Mailing List Archive

Varnish shutting down under heavy load
Hi All,

This is in continuation of the previous thread "Best Practices -
Suggestion Request"

The problem of varnish shutting down every 7-10 days still continues.
This resulted in significant amount of downtime, and hence i shifted all
but one server to "pound".
pound has been working fine.. but the one server that is running varnish
still kept crashing.

This is what i found in the logs
......
......
......
536 TxHeader c X-Varnish: 1278080177
536 TxHeader c Age: 4
536 TxHeader c Via: 1.1 varnish
536 ReqEnd c 1278080177 1183663532.742941000
1183663536.720536000 0.867369000 3.489705000 0.487890000
0 StatAddr 66.249.67.59 0 2220 340 4388 0 0 4373 1729613 349338293
0 WorkThread 0x2ccb851c60 start
0 CLI Rd vcl.load boot /tmp/vcl.XXBL9f1R
0 Error CLI write failed (errno=32)
[Log Ends Here]

Not that i never saw the logs, but i never make varnish save the log to
a file.
Yesterday night, i finally decided to let varnish log everything to a
file, and this is what i saw this morning.

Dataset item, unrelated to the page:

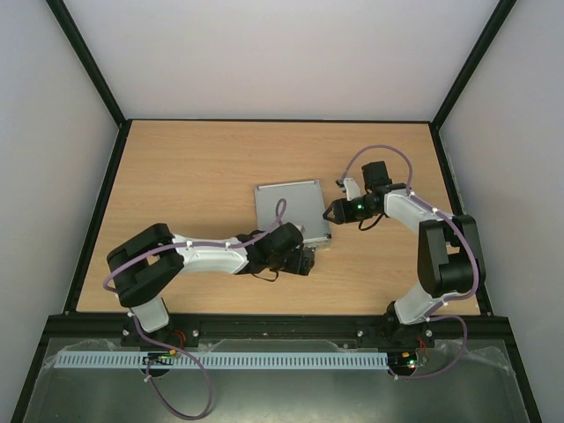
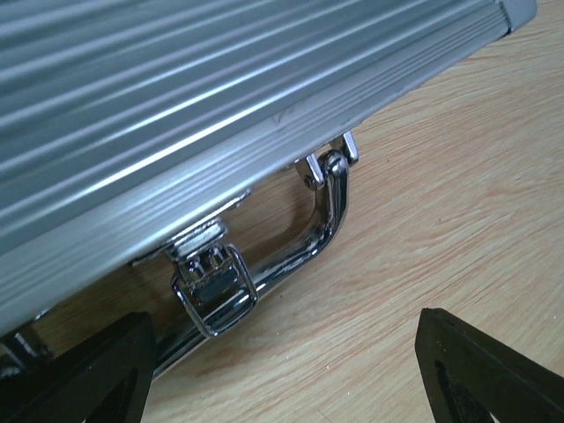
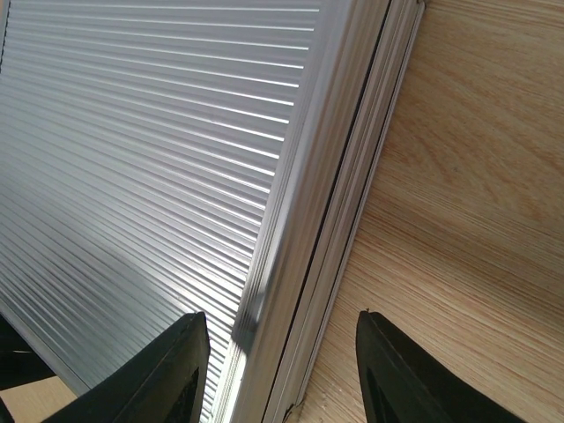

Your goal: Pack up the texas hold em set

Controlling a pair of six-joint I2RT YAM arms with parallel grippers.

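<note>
The left gripper hangs low at the near side of the silver aluminium case. Its jaws are spread wide and hold nothing. Between its two black fingers the left wrist view shows the chrome latch and, just beside it, the bent metal handle lying against the wooden table. That placement suggests the latch is its target: the fingers are level with the clasp, ready to push it home. Whether the clasp is already snapped shut cannot be told; it seems to stand a little proud of the case wall.

The case lies flat near the middle of the table with its ribbed lid down on its base. No chips, dice or card box lie loose anywhere in view, so they are probably packed inside and the task looks close to done.

The right gripper sits at the case's right edge, also open and empty. One finger is over the lid and the other over the bare table, so they straddle the dark seam where lid meets base. From there it likely serves to steady the case against sliding while the other arm works the front.
</note>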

Do i need to change something?

I am using the rpms provided for 1.0.4 on Centos 4.

/etc/sysconfig/varnish
---------------------------------------------------------------------
NFILES=131072
VARNISH_VCL_CONF=/etc/varnish/default.vcl
VARNISH_LISTEN_ADDRESS=XXX..XXX.XXX.XXX
VARNISH_LISTEN_PORT=80
# VARNISH_ADMIN_LISTEN_ADDRESS=127.0.0.1
# VARNISH_ADMIN_LISTEN_PORT=6082
VARNISH_MIN_THREADS=1
VARNISH_MAX_THREADS=1000
VARNISH_THREAD_TIMEOUT=120
VARNISH_STORAGE_FILE=/cache/varnish/varnish_storage.bin
VARNISH_STORAGE_SIZE=8G
VARNISH_STORAGE="file,${VARNISH_STORAGE_FILE},${VARNISH_STORAGE_SIZE}"
VARNISH_TTL=120

DAEMON_OPTS="-a ${VARNISH_LISTEN_ADDRESS}:${VARNISH_LISTEN_PORT} \
-f ${VARNISH_VCL_CONF} \
-t ${VARNISH_TTL} \
-w
${VARNISH_MIN_THREADS},${VARNISH_MAX_THREADS},${VARNISH_THREAD_TIMEOUT} \
-s ${VARNISH_STORAGE}"


/etc/varnish/default.vcl
---------------------------------------------------------------------
backend default {
set backend.host = "127.0.0.1";
set backend.port = "8000";
}

sub vcl_recv {
if (req.request == "GET" && req.http.cookie) {
lookup;
}
}

sub vcl_fetch {
if (!obj.valid) {
error;
}
if (!obj.cacheable) {
pass;
}
if (resp.http.Content-Type ~ "text/html") {
pass;
}
if (resp.http.Set-Cookie) {
insert;
}
insert;
}


Regards
A.S
Varnish shutting down under heavy load [ In reply to ]
I've seen the automatic restart of the worker process fail here
during my testing, and I suspect you hit the same thing.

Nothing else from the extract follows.